In the good old summertime, in the good old summertime.
Strolling through the shady lanes with your baby mine.
You hold her hand, and she holds yours, and that's a very good sign.
That she's your tootsie-wootsie, in the good old summertime.
This little ditty from 1902 transports us back to the good old days when life was simple, easy, safe and comfortable. That is if comfortable means wearing layers of long clothing and living without air conditioning.
Doing the laundry in the long dress would have been hot, sweaty and exhausting. What a treat. Besides slaving over washboard or wringer washer, clothes line and iron, a store aisle displaying a selection of laundry detergents and scented fabric softeners was years away. There were big bars of soap, a fabulous creation eliminating the need for soap making at home. Imagine the free time that created. The bars, however, required grating into flakes. By hand. The modern homemaker rarely grates her own cheese. One popular soap brand, Crystal White, was made in Kansas City with mutton fat. It was believed that Crystal White contained the toxin mercury. It was also used as a skin whitener.

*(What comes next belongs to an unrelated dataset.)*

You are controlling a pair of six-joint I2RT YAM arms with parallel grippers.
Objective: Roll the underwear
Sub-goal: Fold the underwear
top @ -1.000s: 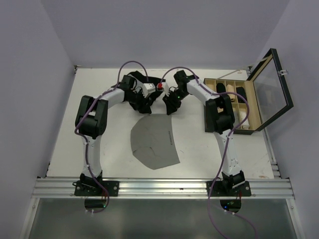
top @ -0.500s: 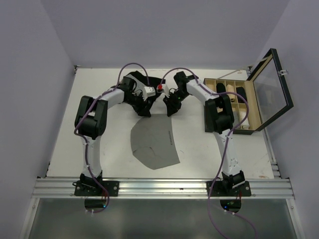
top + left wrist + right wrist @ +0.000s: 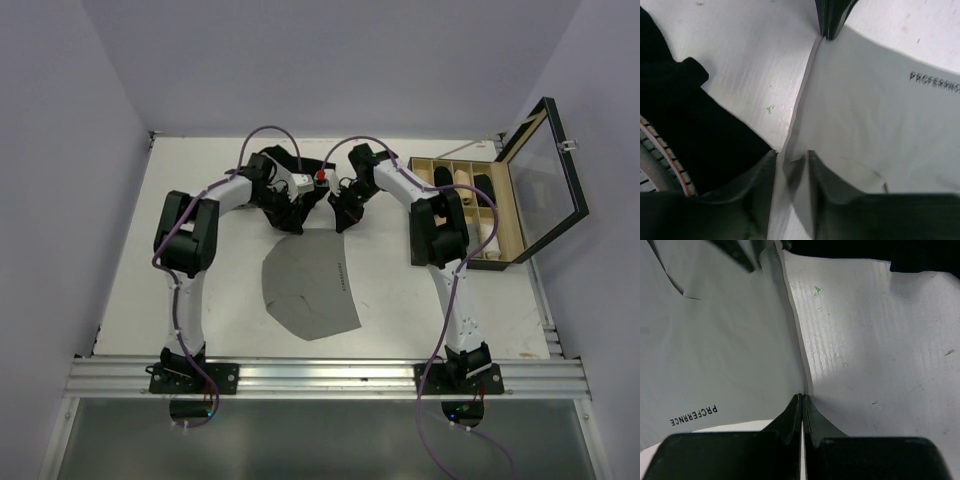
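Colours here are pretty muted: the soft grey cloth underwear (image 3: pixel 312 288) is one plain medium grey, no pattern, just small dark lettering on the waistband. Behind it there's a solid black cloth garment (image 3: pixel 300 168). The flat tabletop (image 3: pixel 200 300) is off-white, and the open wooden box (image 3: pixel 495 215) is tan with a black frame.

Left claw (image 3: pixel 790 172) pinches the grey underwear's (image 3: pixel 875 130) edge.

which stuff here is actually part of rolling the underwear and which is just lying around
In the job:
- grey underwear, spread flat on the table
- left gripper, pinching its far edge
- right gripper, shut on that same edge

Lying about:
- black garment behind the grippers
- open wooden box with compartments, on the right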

The home refrigerator-freezer and ice maker did not exist. Ice cream was available, but required hot manual labor to crank the machine. Today we crank up the air-conditioning in the car on the way to the supermarket or ice cream store or crank up an electric ice cream maker at home. Useful word, crank. It used to mean work. I cranked out a no calorie, no fat, sugar free variety…….
Good old summertime parties would probably have included something created with Knox Unflavored Gelatine. In case this pantry staple has passed you by, gelatin is a protein derived from livestock bones and connective tissues. Charles Knox made it available in granulated form to the American home cook in 1890. It still exists. What cooks must have gone through before Charles Knox came along is just grisly.
Think Jello with no flavor or color. From this miracle substance of the day, home cooks created an infinite number of ingenious recipes such as veal loaf, chicken mousse, tuna mold, tomato aspic and eggs in aspic. Meat Jello. Yum yum. Lest one forgot the source of the delicacy, the sweet face of a calf adorned the package.
In case a party guest went home with a tummy full of spoiled meat jello, eggs in aspic or the tuna mold was moldy, several remedies were available from the physician-pharmacist pas de deux. The druggist mixed up whatever concoction the doctor prescribed and created the appropriate drops, capsules or tablets. Gastric disturbances meant one of two things - a trip to the out house in the back yard or use of the handy dandy chamber pot. Tra lee. Tra la.
Sometimes the remedies were even effective. Often they were not. Many were harmful and deadly. Perhaps the doctor would have prescribed Calomel tablets for the alimentary ailment…..
Calomel (second from right), is a tasteless compound, Hg2Cl2, also called "Mercurous chloride". It was used as a purgative and insecticide. How handy - a laxative and bug killer all in the same bottle.
It is miraculous that anyone survived the Good Old Days. Women dying while giving birth was not uncommon. There were no cancer survivors. Lupus was always fatal. Infections frequently meant death.
Life for the living was long hours of hard work and few conveniences. The Good Old Days? Perhaps not.